TASK STATEMENT:
Give every line below again, exactly.

§ §

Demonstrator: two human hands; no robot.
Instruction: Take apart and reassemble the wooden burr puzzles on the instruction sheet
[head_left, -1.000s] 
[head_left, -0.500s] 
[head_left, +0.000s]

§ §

ANSWER TO THIS TASK:
Demonstrator: two human hands; no robot.
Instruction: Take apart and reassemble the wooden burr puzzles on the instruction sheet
[head_left, -1.000s] 
[head_left, -0.500s] 
[head_left, +0.000s]

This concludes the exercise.